== Data below ==
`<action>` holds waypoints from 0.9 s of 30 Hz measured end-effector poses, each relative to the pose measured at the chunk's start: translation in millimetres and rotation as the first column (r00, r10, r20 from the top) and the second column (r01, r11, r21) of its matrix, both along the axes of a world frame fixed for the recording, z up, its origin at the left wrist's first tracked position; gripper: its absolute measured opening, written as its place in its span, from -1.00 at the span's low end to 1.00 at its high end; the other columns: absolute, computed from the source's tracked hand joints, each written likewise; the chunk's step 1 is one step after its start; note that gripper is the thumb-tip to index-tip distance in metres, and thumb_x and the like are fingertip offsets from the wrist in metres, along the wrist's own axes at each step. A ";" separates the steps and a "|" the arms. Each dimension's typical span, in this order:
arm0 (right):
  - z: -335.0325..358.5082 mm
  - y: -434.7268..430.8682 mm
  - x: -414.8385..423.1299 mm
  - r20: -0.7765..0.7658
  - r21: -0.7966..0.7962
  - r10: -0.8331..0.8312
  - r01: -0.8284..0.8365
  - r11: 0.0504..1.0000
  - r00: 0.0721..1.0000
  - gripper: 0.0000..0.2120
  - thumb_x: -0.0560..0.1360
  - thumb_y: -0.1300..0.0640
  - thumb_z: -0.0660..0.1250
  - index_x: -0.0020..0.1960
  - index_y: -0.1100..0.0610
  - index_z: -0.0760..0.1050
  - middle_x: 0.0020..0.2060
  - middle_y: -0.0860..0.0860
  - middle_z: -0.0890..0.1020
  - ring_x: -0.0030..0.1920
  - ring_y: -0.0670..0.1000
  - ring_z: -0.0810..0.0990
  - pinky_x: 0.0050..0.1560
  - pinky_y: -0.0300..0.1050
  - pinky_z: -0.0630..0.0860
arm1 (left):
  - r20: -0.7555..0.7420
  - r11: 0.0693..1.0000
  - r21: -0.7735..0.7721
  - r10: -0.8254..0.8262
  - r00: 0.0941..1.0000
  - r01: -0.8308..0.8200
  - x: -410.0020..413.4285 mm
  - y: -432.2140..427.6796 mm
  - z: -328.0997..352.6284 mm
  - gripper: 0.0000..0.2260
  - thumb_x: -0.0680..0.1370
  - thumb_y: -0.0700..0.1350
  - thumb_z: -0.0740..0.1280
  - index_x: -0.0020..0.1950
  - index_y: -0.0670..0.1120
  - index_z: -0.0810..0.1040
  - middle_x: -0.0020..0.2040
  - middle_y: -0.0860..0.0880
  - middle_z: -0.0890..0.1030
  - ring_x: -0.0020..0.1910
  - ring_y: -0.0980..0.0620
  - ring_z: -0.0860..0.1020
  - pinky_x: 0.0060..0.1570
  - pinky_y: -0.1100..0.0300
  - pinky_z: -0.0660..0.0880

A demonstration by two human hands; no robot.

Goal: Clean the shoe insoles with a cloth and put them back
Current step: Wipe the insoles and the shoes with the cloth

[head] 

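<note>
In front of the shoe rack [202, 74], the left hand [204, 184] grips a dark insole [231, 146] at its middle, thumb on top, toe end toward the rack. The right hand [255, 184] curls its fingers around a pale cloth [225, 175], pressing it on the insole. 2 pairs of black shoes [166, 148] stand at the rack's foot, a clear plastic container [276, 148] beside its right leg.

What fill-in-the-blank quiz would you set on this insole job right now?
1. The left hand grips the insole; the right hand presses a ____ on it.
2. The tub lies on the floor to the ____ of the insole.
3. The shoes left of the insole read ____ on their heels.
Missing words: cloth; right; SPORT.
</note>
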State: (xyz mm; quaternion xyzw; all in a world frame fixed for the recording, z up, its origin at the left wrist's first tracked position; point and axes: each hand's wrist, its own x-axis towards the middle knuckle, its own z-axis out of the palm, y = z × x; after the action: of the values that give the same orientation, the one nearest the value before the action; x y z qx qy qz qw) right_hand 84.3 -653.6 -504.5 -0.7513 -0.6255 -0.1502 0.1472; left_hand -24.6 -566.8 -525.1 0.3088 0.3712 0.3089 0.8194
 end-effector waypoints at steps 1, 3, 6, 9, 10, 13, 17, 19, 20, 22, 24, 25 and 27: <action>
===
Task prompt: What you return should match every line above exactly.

Response for this exercise:
`<action>` holds waypoints from 0.9 s of 30 Hz measured end-effector poses, each relative to the pose measured at the chunk's start: translation in millimetres and rotation as the first column (r00, r10, r20 from the top) and the second column (r01, r11, r21) of its matrix, both along the axes of a world frame fixed for the recording, z up, its origin at the left wrist's first tracked position; gripper: its absolute measured opening, written as its place in its span, from -1.00 at the span's low end to 1.00 at its high end; the other columns: absolute, computed from the source's tracked hand joints, each written likewise; the chunk's step 1 is one step after its start; note that gripper is the thumb-tip to index-tip distance in metres, and thumb_x and the like are fingertip offsets from the wrist in metres, along the wrist's own axes at each step. A ";" separates the steps and a "|" the arms. Each dimension's typical span, in this order:
arm0 (right):
  - z: -335.0325..358.5082 mm
  - y: -434.7268..430.8682 mm
  - x: -414.8385..423.1299 mm
  - r20: -0.7765..0.7658
  - r21: -0.7966..0.7962
  - r10: -0.8331..0.8312
  - r01: -0.8284..0.8365
  - r11: 0.0504..1.0000
  - r00: 0.0721..1.0000
  - gripper: 0.0000..0.2120
  - thumb_x: -0.0560..0.1360
  - thumb_y: -0.1300..0.0640
  - thumb_z: -0.0660..0.1250
  - index_x: -0.0020..0.1960
  - index_y: -0.1100..0.0610
  - index_z: -0.0760..0.1050
  - middle_x: 0.0020..0.2060
  - middle_y: -0.0860..0.0860
  - middle_z: -0.0890..0.1020
  - ring_x: -0.0030..0.1920
  - ring_y: -0.0670..0.1000
  - ring_z: -0.0810..0.0990
  - pinky_x: 0.0050..0.1560
  - pinky_y: -0.0300..0.1050
  - pinky_z: -0.0630..0.0860
arm1 (left):
  - r20: -0.7555..0.7420
  - r11: 0.0693..1.0000
  - r21: -0.7735..0.7721
  - r10: -0.8254..0.8262
  - r00: 0.0941..1.0000
  - r01: -0.8308..0.8200
  - x: -410.0020..413.4285 mm
  - y: -432.2140..427.6796 mm
  - z: -328.0997..352.6284 mm
  - gripper: 0.0000..0.2260
  - thumb_x: -0.0680..0.1370
  - thumb_y: -0.0700..0.1350
  - thumb_z: -0.0740..0.1280
  - index_x: -0.0020..0.1950
  - index_y: -0.0670..0.1120
  - index_z: -0.0810..0.1040
  - middle_x: -0.0020..0.2040
  - middle_y: -0.0860..0.0880
  - middle_z: -0.0890..0.1030
  - ring_x: -0.0020..0.1910
  - ring_y: -0.0980..0.0620
  - ring_z: -0.0860..0.1020
  - pinky_x: 0.0060..0.1570
  - pinky_y: -0.1100..0.0300
  - pinky_z: -0.0660..0.0880

A demonstration by two human hands; no robot.

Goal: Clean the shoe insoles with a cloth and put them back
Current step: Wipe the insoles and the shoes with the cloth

[head] 

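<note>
In front of the shoe rack [202, 74], the left hand [204, 184] grips a dark insole [231, 146] at its middle, thumb on top, toe end toward the rack. The right hand [255, 184] curls its fingers around a pale cloth [225, 175], pressing it on the insole. 2 pairs of black shoes [166, 148] stand at the rack's foot, a clear plastic container [276, 148] beside its right leg.

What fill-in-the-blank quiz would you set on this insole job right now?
1. The left hand grips the insole; the right hand presses a ____ on it.
2. The tub lies on the floor to the ____ of the insole.
3. The shoes left of the insole read ____ on their heels.
Missing words: cloth; right; SPORT.
</note>
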State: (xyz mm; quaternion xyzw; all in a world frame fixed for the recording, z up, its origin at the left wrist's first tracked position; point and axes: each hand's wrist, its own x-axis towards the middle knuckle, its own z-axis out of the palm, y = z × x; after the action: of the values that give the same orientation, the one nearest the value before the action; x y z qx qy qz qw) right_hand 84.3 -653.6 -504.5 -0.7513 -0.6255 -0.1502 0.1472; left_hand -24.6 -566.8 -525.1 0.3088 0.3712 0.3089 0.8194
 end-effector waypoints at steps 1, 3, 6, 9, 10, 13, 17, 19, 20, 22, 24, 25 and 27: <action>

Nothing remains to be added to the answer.